THE PROBLEM =
Among the entries below, find the lines holding "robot" and copy them.

DATA IN THIS EXERCISE =
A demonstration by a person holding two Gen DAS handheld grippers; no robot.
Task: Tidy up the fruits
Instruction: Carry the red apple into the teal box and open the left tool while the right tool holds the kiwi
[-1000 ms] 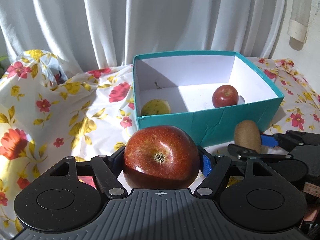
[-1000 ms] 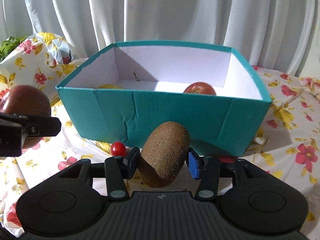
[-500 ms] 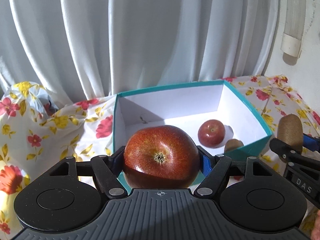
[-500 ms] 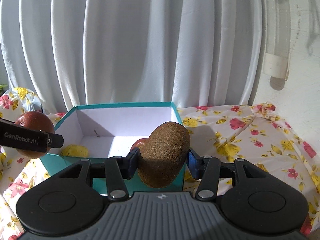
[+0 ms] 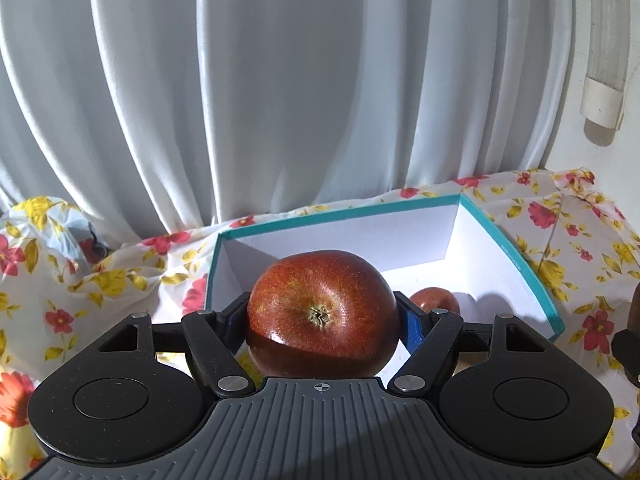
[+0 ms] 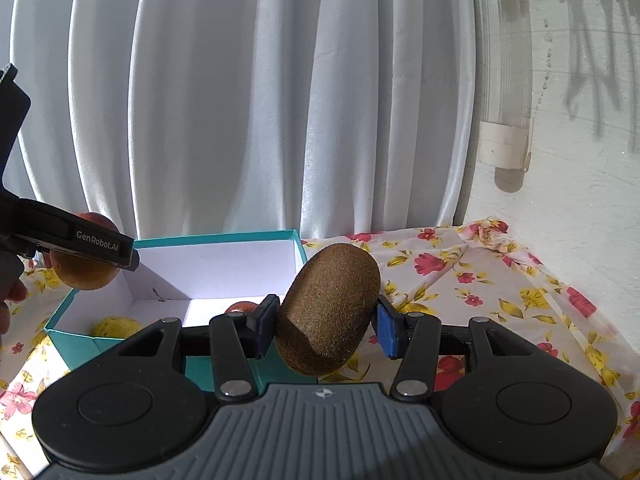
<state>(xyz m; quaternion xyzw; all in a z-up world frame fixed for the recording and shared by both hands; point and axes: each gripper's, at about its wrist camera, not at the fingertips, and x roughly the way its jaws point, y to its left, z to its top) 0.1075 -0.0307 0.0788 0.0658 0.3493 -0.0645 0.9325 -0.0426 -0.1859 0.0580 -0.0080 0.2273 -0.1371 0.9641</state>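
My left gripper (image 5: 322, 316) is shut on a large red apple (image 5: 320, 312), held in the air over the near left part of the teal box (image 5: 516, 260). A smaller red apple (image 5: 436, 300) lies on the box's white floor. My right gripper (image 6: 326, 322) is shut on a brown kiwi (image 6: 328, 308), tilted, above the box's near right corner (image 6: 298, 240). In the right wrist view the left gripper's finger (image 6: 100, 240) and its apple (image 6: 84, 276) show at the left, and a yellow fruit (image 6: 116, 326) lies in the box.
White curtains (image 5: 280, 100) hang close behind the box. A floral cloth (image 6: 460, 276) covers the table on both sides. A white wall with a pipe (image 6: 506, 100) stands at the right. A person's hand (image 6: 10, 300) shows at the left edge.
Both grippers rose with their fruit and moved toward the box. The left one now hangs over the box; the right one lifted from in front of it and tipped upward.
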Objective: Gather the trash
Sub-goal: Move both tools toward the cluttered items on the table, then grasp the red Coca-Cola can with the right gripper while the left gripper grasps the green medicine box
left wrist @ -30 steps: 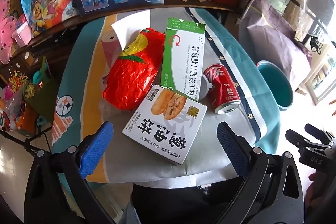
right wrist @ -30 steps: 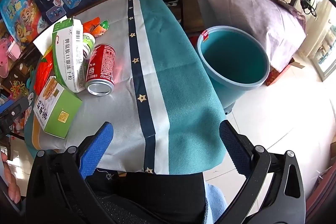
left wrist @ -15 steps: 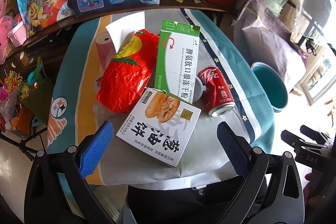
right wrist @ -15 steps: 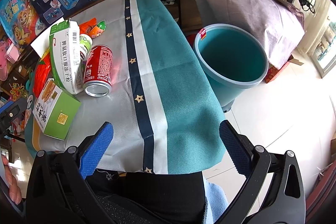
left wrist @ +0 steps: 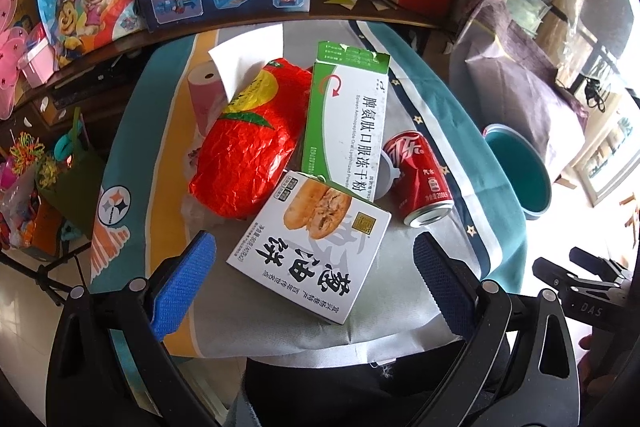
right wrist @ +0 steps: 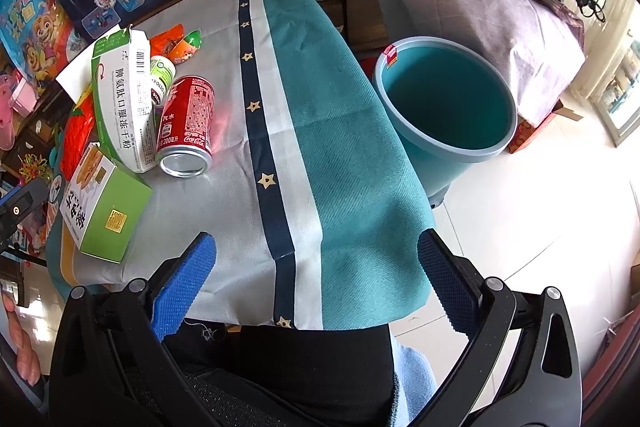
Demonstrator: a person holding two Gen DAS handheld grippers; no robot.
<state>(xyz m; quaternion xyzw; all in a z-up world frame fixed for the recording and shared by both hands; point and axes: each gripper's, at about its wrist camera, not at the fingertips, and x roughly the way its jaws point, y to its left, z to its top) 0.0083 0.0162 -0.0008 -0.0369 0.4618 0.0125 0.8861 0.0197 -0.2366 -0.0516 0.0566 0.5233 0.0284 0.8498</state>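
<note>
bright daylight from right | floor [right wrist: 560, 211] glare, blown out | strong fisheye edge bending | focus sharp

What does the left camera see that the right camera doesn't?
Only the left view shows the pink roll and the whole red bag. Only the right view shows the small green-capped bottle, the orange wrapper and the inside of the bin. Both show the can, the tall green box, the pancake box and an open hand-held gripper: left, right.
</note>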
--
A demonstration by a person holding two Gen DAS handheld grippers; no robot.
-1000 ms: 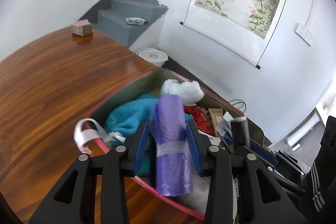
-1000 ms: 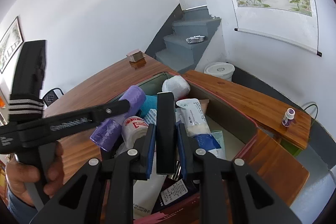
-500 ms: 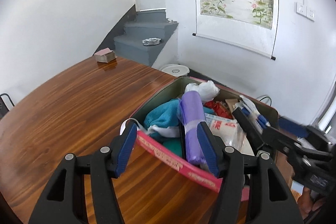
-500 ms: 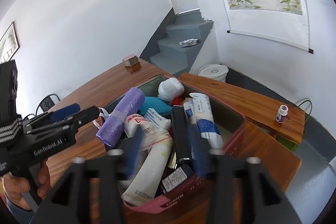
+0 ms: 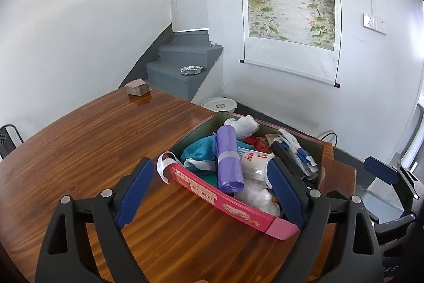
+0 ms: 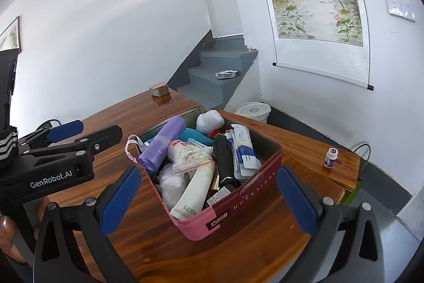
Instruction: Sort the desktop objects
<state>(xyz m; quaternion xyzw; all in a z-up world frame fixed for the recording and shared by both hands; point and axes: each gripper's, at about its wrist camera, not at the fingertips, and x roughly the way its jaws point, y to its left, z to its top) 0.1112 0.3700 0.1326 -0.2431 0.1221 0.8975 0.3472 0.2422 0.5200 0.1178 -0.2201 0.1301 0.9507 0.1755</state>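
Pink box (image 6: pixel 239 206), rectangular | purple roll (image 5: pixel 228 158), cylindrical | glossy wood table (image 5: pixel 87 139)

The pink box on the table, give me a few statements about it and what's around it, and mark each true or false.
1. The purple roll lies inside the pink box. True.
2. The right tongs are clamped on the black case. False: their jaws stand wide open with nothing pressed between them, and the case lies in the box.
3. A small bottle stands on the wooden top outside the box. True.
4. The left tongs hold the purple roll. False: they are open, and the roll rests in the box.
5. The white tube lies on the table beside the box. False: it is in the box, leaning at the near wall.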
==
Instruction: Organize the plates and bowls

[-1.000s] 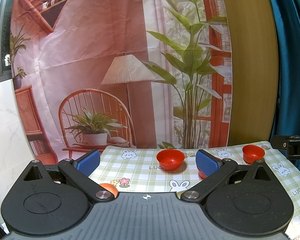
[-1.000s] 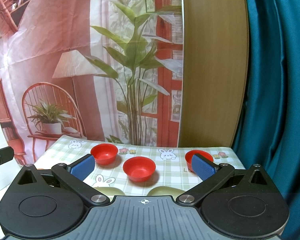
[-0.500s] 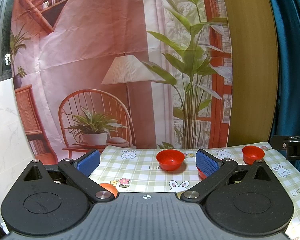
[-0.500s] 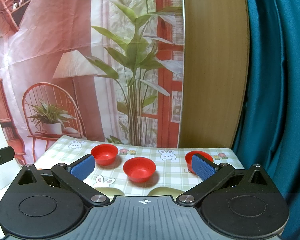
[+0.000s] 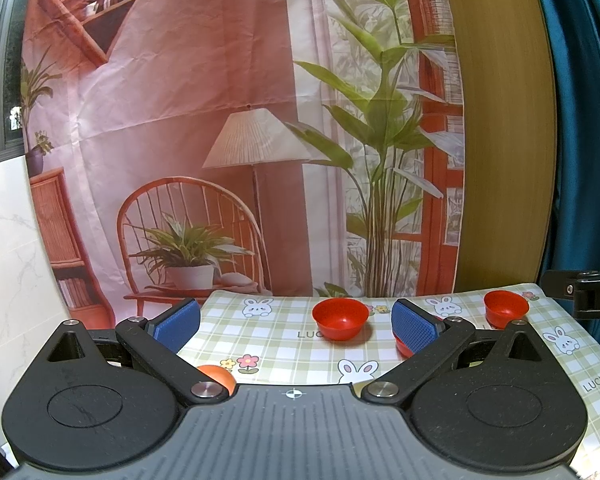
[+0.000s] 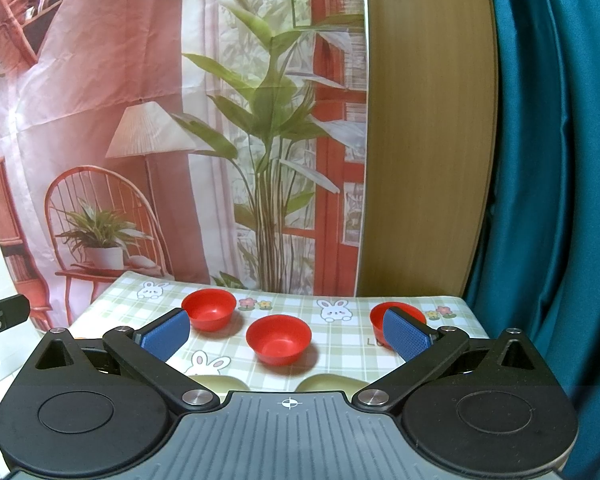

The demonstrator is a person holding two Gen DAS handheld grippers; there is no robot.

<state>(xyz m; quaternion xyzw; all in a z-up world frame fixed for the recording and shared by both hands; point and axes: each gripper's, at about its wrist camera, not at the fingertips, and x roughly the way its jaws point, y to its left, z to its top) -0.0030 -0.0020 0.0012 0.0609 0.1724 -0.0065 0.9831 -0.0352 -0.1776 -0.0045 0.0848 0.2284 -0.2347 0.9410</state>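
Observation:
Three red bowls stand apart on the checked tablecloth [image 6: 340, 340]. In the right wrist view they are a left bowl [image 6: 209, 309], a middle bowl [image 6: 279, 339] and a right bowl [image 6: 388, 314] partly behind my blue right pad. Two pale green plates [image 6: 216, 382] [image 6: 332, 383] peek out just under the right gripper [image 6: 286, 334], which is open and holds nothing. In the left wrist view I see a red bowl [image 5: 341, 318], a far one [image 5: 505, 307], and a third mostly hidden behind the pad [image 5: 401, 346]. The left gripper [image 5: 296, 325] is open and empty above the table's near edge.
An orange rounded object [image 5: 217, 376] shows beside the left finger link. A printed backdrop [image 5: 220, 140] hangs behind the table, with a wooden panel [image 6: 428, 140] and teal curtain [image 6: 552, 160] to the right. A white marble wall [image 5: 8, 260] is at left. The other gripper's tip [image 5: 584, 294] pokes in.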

SOLUTION TO THE PROBLEM =
A demonstration by a person holding two Gen DAS handheld grippers; no robot.
Demonstrator: a person holding two Gen DAS handheld grippers; no robot.
A demonstration by a person holding two Gen DAS handheld grippers; no robot.
The demonstrator is a person holding two Gen DAS handheld grippers; there is no robot.

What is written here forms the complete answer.